Where Angels Prey

Where Angels Prey is a novel by Ramesh S Arunachalam. Please refer to www.whereangelsprey.com for more information

Thursday, January 6, 2011

Will A Credit Bureau Eliminate Multiple Lending?

Ramesh S Arunachalam
Rural Finance Practitioner

At almost every press conference, one can hear the CEO of MFIN (Mr Alok Prasad) saying that once the credit bureau is operational, the problems of multiple lending will simply vanish…This perhaps prompted, the popular micro-finance website, www.indiamicrofinance.com to put up a new year cartoon – titled The Slumdog Microfinance Cartoon[i]. 




I have also heard other microfinance practitioners like Mr Vasudevan, CEO of Equitas (one of the fastest growing and top 10 Indian MFIs) who argues that the credit bureau will completely take care of multiple lending

Let us look at whether this possible…

First, I would like to set the record straight with regard to my views on the credit bureau. I have not spurned the suggestion of a credit bureau at any time.
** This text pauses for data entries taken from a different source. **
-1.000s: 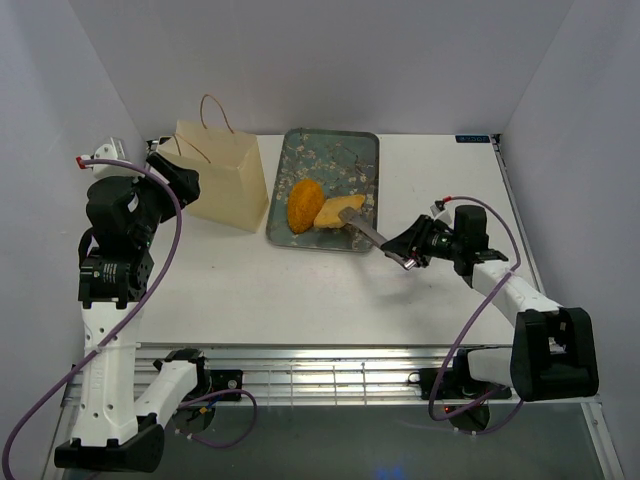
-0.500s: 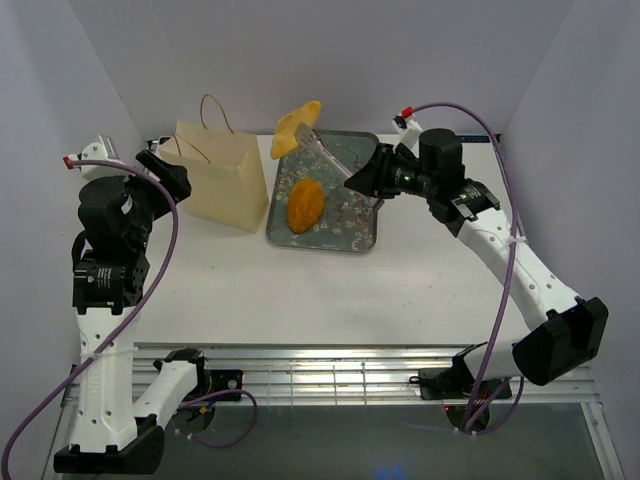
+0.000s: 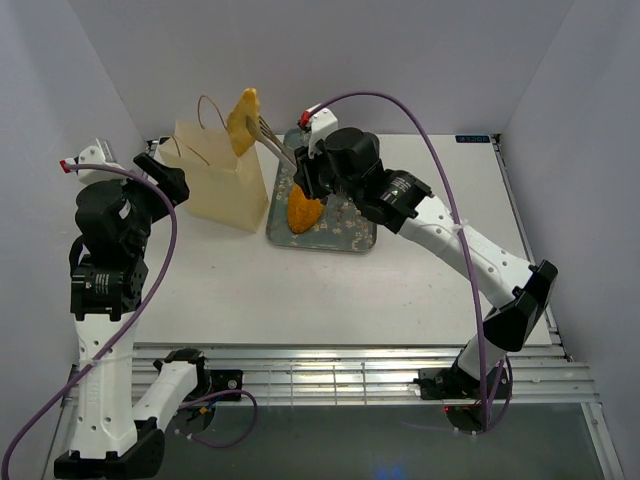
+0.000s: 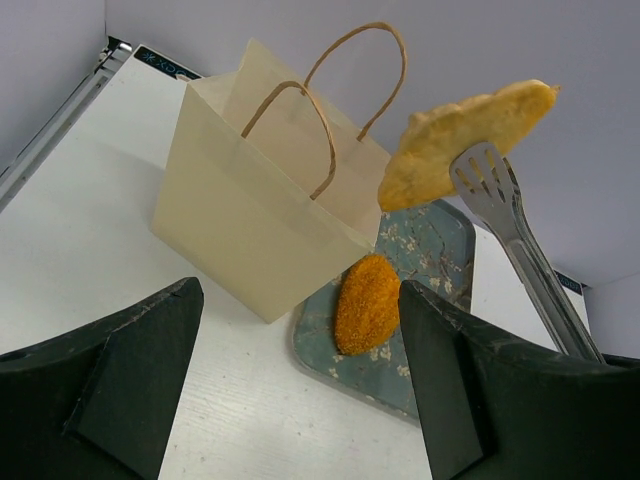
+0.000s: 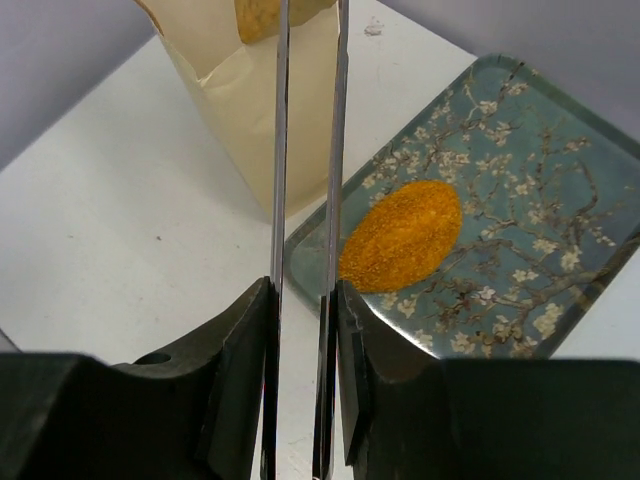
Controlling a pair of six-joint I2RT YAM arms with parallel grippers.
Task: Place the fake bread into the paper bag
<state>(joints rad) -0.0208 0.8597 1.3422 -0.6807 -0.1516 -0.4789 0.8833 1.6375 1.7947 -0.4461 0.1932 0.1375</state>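
Observation:
My right gripper (image 3: 312,178) is shut on metal tongs (image 3: 275,143), its jaws pressed on both arms (image 5: 305,200). The tongs pinch a pale tan bread slice (image 3: 242,120) and hold it in the air above the open top of the cream paper bag (image 3: 215,185). The slice also shows in the left wrist view (image 4: 460,140), beside the bag's handles. The big orange loaf (image 3: 303,211) lies on the floral tray (image 3: 345,228), right of the bag. My left gripper (image 3: 165,175) is open and empty at the bag's left side (image 4: 300,380). No other bread pieces show.
The tray (image 5: 520,200) lies against the bag's right side. White walls close the table on the left, back and right. A metal rail runs along the near edge (image 3: 350,365).
My right arm has swung from the table's right side up and left. It has lifted the slice in the tongs off the tray to above the bag. The left arm has barely moved.

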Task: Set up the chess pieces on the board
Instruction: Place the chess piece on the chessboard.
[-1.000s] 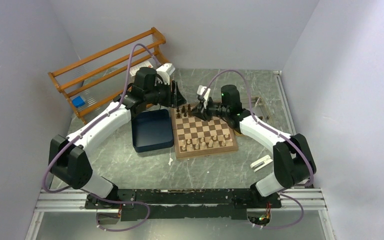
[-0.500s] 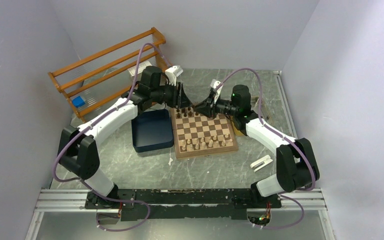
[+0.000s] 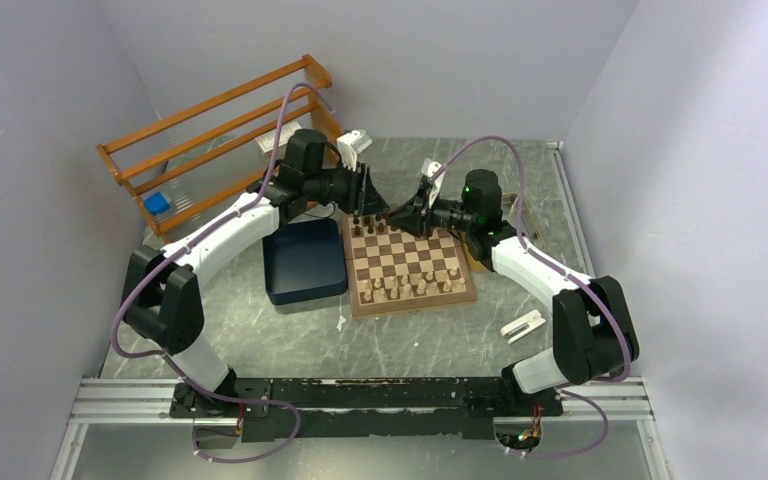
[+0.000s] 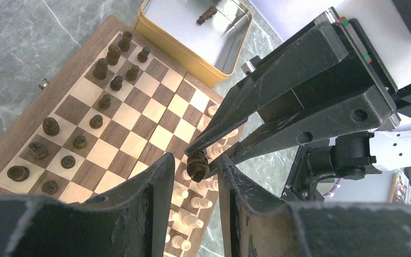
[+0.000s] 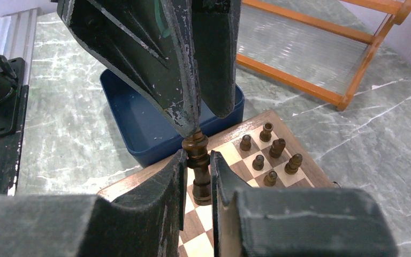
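Observation:
My right gripper [image 5: 198, 156] is shut on a tall dark brown chess piece [image 5: 199, 168] and holds it upright in the air over the board's [image 3: 415, 305] far left part. My left gripper [image 4: 195, 160] is open and faces it tip to tip, its fingers [image 4: 155, 198] on either side of the piece's head [image 4: 198, 165] without closing on it. In the top view the grippers meet [image 3: 388, 210] above the far edge. Several dark pieces [image 4: 104, 67] stand on the far rows. Pale pieces [image 3: 410, 288] stand on the near rows.
A dark blue tray [image 3: 305, 262] lies left of the board. A gold tin [image 4: 190, 51] beyond the board holds one dark piece [image 4: 207, 13]. A wooden rack [image 3: 210, 130] stands at the back left. A small white object [image 3: 522, 325] lies right of the board.
The right gripper has drawn back to the right and lifted with the dark piece. The left gripper has swung right and closed in on it, fingers now around the piece's head.

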Controlling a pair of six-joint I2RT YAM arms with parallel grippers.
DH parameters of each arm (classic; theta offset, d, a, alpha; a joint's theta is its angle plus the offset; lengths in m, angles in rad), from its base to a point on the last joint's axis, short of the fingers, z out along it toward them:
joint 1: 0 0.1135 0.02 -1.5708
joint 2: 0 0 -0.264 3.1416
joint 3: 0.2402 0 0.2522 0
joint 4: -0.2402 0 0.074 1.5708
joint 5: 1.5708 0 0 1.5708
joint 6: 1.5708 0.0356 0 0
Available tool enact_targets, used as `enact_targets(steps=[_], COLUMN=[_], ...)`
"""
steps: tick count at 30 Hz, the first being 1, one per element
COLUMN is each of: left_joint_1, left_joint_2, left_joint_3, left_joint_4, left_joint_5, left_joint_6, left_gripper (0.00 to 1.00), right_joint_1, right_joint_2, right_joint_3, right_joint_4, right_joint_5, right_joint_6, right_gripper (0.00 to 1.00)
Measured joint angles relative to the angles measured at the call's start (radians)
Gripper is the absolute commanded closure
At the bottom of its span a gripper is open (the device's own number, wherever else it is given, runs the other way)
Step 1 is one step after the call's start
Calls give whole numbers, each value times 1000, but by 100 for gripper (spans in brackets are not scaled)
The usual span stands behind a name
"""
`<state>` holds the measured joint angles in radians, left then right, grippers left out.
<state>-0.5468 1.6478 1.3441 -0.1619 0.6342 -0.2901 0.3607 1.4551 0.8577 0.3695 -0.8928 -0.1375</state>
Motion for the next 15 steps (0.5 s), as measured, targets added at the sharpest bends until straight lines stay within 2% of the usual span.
enact_targets(steps=[15], left_joint_1=[0], left_joint_2=[0], left_joint_3=[1], left_joint_4=[-8], left_joint_5=[12], left_joint_6=[48], left_gripper=[62], right_joint_1=[-14], right_joint_2=[0], right_joint_3=[0], right_joint_4=[30], right_joint_5=[-10], right_joint_6=[44], right_gripper=[100])
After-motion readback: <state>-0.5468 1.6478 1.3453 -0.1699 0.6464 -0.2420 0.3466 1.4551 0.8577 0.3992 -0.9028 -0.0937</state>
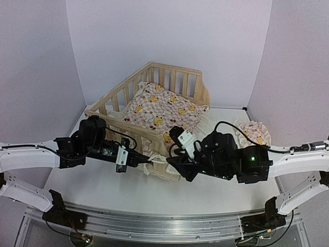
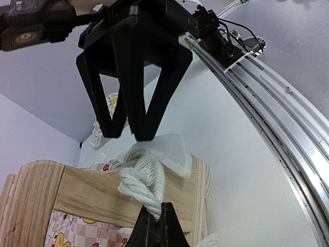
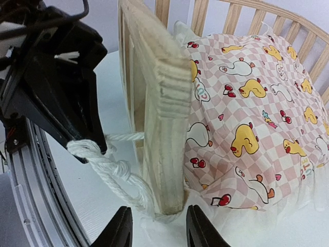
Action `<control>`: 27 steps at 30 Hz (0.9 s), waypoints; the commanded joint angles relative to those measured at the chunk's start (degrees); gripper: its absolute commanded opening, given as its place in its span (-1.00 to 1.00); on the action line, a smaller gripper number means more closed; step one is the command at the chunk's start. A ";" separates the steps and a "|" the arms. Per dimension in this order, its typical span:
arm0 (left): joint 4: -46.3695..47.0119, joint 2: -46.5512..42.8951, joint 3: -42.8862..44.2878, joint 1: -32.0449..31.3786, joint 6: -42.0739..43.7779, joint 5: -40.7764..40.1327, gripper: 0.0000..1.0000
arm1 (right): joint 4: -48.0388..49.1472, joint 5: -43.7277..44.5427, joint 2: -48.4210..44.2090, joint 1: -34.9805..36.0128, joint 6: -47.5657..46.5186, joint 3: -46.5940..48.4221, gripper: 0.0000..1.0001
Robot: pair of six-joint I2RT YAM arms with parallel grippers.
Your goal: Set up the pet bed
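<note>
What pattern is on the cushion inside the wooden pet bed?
The cushion has pink-and-white checks with yellow ducks, clearest in the right wrist view.

No wording can be read. You see small printed lettering among the ducks on the pink-checkered cushion (image 3: pixel 241 103), once near its left edge and once at its right edge in the right wrist view. Both are too small and blurred to make out.
</note>
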 commanded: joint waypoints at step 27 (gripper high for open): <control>-1.39 -0.39 4.63 0.49 -6.84 1.66 -1.00 | 0.97 -5.94 6.69 -1.72 -12.75 9.49 -1.00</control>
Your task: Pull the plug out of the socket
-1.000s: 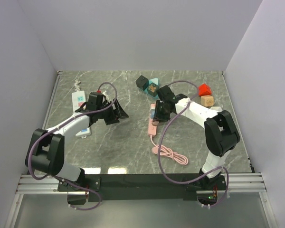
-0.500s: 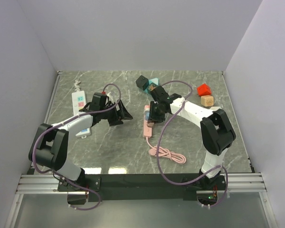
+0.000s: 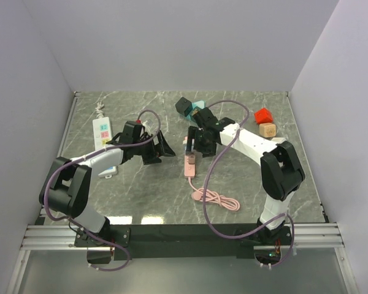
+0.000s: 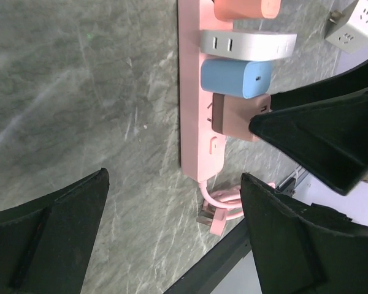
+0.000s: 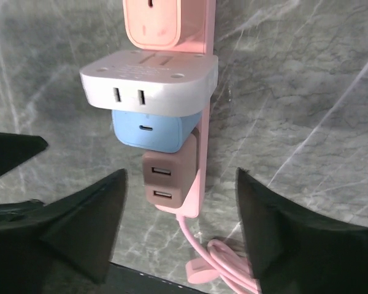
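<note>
Well to the left of the pink power strip (image 3: 189, 160) lies a white power strip (image 3: 102, 131), which has no part in this job. Between the two, the left gripper (image 3: 162, 147) hangs low over the table (image 3: 141, 190). Its jaws are spread wide and hold nothing, and they point at the pink strip's cord end. It is probably there to pin the strip down so it does not lift with the plug.

Four things sit in a row on the pink strip. From the cord end they are a brown charger (image 5: 165, 177), a blue charger (image 5: 147, 131), a broad white adapter (image 5: 148, 79) and a coral plug (image 5: 152, 21). The right gripper (image 5: 181, 184) hangs over the cord end, released, with one finger on each side of the brown charger and not clamped on it. That marks the brown charger as the likely plug to pull.

The blue charger sits tight against the brown one, and the white adapter overhangs the blue. That side leaves little room, so the grip has to go across the brown charger's free flanks. The coiled cable (image 3: 218, 199) trails off the cord end.

Just beyond the strip's far end sit a black block (image 3: 183, 105) and a teal block (image 3: 199, 105). Well to the right of the strip are a red block (image 3: 264, 115) and a tan block (image 3: 267, 129), all out of the way.
</note>
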`<state>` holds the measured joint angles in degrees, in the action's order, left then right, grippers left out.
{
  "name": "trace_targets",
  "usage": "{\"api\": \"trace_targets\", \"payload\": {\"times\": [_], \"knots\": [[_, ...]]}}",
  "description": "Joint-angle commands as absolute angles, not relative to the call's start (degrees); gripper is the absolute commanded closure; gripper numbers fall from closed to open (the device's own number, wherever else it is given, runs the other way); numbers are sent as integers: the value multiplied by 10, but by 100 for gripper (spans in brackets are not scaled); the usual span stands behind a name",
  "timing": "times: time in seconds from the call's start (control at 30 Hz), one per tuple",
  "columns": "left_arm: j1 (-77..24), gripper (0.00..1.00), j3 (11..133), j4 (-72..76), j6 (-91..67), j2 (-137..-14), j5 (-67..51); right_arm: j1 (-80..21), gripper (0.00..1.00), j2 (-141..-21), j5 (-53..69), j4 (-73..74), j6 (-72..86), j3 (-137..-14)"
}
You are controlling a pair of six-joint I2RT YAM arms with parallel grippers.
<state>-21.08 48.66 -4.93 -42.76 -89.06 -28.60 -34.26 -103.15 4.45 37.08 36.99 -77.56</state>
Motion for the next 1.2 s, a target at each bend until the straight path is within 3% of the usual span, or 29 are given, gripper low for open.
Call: {"api": "trace_targets", "payload": {"times": [0.0, 0.03, 0.47, 0.7, 1.17], "knots": [[-225, 6, 507, -27, -432, -896, -281, -345, 16, -984, 8, 396, 366, -809], [-228, 6, 508, -27, -432, -897, -280, -345, 12, -979, 4, 398, 366, -810], [-285, 5, 582, -43, -412, -980, -252, -309, 8, -948, -27, 419, 339, -831], [-290, 8, 565, -29, -432, -970, -227, -319, 18, -965, 47, 401, 283, -811], [-290, 19, 518, -37, -455, -911, -173, -374, 25, -1019, 34, 365, 308, -787]]}}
In fact, if one would read my previous (joint) post (with Mr Bhalchander) on the credit bureau (http://microfinance-in-india.blogspot.com/2010/11/proposed-credit-bureau-for-micro.html), it will be clear that all we are saying is that a credit bureau is a good thing but let us not put so much pressure on it as it may then fail. We also said that a credit bureau is not a guarantee against multiple lending and will not eliminate it and there are many good reasons as to why it may not work at all.

That said, and I emphasise that again – as long as client acquisition is through agents, brokers, take over/breaking of SHGs and other not-so-good means and as long JLGs and clients are OPERATIONALLY shared by MFIs and as long as MFIs hold meetings and disburse loans on successive days to shared JLG and clients, the problem of multiple lending will not go away.

Make no mistake about that.

The credit bureau is a data solution but there has to be a physical solution on the ground…Also, a credit bureau gives you data based on what you feed in and there are lots of issues with regard to the credibility of MIS in MFIs and please see an earlier post related to MIS… http://microfinance-in-india.blogspot.com/2010/11/understanding-state-of-management.html

Okay, what then can perhaps make a credit bureau work? In my opinion, there are several things that need to happen and I hope that the RBI sub-committee and the micro-finance industry work together in ensuring that these happen on the ground…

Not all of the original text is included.